Japan's Nikkei Slips as AI Stocks and China Trade Tensions Weigh

Published By DPRJ Universal | Published on Thursday, 8 January 2026

Japan's Nikkei share average fell for a second day, dropping 1.6%, due to profit-taking in AI stocks and escalating trade tensions with China. The market reacted to China launching an anti-dumping probe into Japanese chipmaking chemicals. SoftBank Group was a notable loser, with its shares sliding 7.6%, contributing significantly to the overall market decline.
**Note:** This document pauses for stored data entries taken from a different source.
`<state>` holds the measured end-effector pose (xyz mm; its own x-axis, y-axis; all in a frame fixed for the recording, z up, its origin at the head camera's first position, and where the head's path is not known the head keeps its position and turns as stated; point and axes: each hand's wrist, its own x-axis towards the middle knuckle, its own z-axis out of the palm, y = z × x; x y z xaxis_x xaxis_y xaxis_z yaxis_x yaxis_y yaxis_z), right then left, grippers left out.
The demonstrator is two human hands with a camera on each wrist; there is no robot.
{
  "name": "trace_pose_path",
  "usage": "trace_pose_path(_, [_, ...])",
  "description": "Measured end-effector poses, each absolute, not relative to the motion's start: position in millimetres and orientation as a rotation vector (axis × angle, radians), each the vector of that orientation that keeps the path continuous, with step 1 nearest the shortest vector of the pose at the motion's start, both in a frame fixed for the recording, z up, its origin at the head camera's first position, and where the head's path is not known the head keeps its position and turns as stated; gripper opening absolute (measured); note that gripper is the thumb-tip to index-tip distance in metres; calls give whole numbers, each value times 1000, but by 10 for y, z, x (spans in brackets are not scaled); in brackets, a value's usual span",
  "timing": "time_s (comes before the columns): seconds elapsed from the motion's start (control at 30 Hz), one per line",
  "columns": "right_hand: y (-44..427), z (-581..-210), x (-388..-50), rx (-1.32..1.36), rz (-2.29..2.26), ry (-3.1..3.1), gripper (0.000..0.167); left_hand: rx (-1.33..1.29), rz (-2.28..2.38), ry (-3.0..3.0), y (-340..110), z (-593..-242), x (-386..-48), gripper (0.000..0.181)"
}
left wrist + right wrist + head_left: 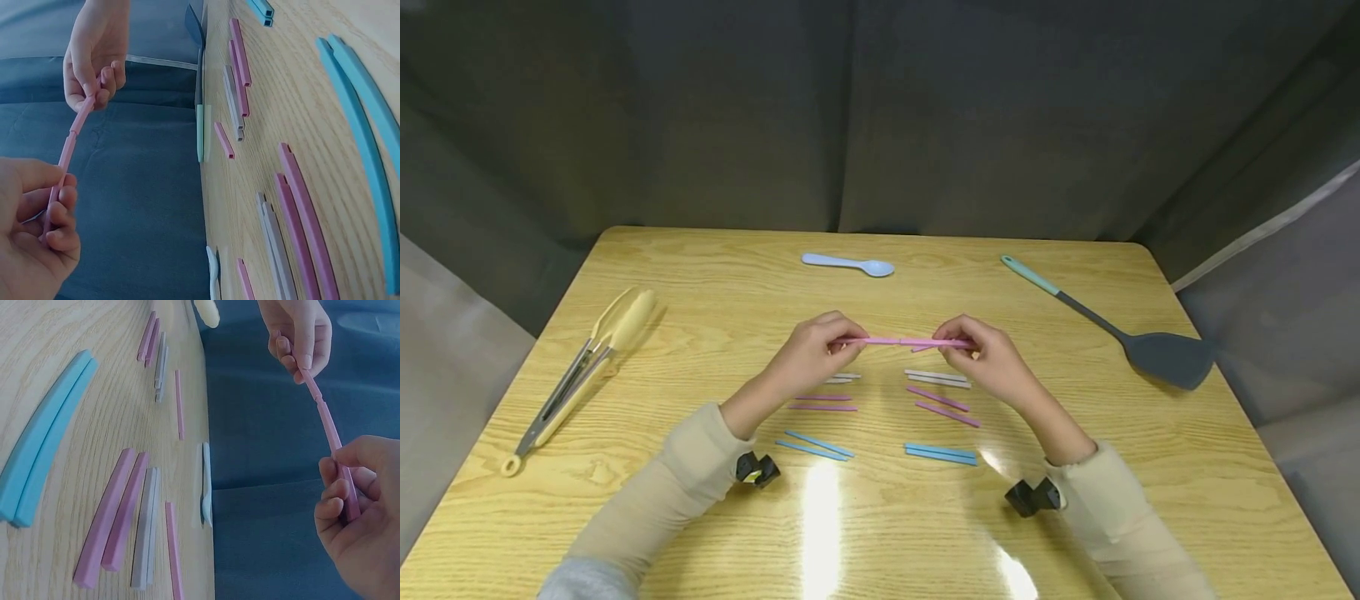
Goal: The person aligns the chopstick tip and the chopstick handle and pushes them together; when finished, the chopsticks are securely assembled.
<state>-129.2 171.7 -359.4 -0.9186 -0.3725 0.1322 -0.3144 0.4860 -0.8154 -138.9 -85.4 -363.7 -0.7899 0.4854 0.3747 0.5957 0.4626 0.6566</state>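
My left hand (812, 352) pinches a slim pink chopstick half (882, 341). Opposite it, my right hand (992, 360) grips another pink chopstick half (917, 342). Above the table the two halves meet end to end, with a small step at the joint; how firmly they fit cannot be told. Beneath the hands, two loose pink halves (173, 550) lie on the wood. Nearer me are pairs of grey-white halves (937, 379), purple halves (823, 402) and blue halves (940, 454), one pair of each colour on either side. My left hand partly covers the left grey-white pair in the head view.
A pale blue spoon (850, 264) lies toward the back of the wooden table (722, 275). Yellow tongs (580, 375) are at the left, and a dark spatula (1165, 358) with a green handle is at the right. Dark curtains (737, 117) hang behind.
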Motion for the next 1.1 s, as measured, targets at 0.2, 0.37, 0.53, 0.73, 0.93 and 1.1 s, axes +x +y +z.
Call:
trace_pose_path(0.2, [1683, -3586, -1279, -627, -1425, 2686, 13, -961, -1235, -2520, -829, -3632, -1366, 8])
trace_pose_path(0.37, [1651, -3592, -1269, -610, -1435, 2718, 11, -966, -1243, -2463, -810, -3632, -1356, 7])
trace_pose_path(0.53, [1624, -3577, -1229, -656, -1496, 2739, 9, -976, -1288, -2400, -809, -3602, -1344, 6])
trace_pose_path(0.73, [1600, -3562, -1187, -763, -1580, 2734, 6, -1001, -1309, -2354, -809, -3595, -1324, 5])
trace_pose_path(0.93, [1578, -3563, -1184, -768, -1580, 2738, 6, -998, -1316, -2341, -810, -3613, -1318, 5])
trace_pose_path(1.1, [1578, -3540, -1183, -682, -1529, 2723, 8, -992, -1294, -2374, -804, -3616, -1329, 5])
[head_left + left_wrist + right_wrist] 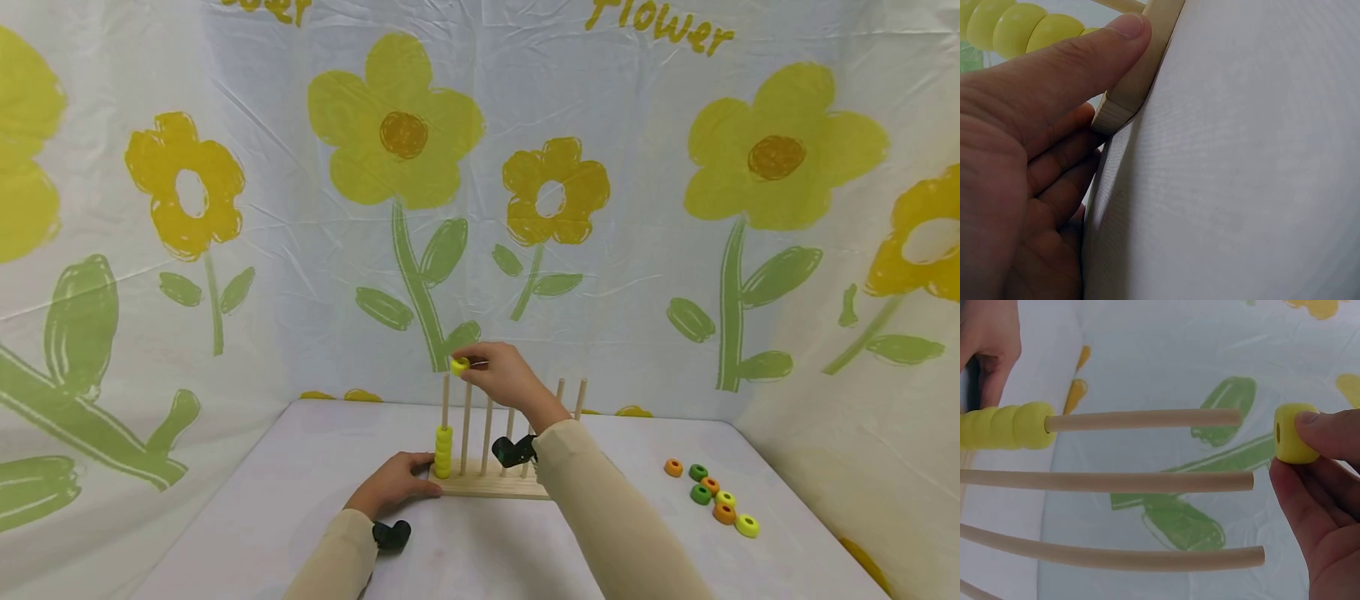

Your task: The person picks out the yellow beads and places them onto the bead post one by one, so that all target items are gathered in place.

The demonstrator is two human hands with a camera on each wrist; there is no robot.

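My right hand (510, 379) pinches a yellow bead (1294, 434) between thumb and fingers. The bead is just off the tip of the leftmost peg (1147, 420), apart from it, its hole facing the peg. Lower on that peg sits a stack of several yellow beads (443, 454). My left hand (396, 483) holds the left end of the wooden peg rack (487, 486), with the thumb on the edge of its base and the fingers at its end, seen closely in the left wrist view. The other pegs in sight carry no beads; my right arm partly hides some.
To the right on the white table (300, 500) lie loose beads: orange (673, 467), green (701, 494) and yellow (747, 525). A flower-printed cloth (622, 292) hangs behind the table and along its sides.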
Japan's Nikkei share average recorded its second consecutive day of losses, with the Nikkei 225 index dropping by a notable 1.6%. This downturn reflects a confluence of factors, primarily driven by investor sentiment shifting towards profit-taking in the high-performing artificial intelligence (AI) sector. After a period of robust growth, many AI-related stocks faced selling pressure as investors sought to lock in gains, thereby contributing to broader market weakness. Compounding these domestic pressures are escalating trade tensions between Japan and China, which have introduced significant geopolitical uncertainty into the market. The situation intensified following China's announcement of an anti-dumping probe into Japanese chipmaking chemicals. This investigative action is a critical development, suggesting potential punitive tariffs or restrictions on these essential components, which could severely impact Japanese manufacturers and global supply chains in the semiconductor industry. Such a move by China signals a tit-for-tat dynamic in trade relations, potentially leading to a broader economic fallout. Among the hardest hit was SoftBank Group, a major investment firm with significant holdings in technology and AI companies, whose shares plummeted by a substantial 7.6%. SoftBank's considerable drop highlights the market's sensitivity to both sector-specific corrections in tech and the broader implications of international trade disputes. The sustained decline in the Nikkei underscores a cautious market outlook, influenced by both internal market adjustments and external geopolitical challenges that continue to shape investor confidence.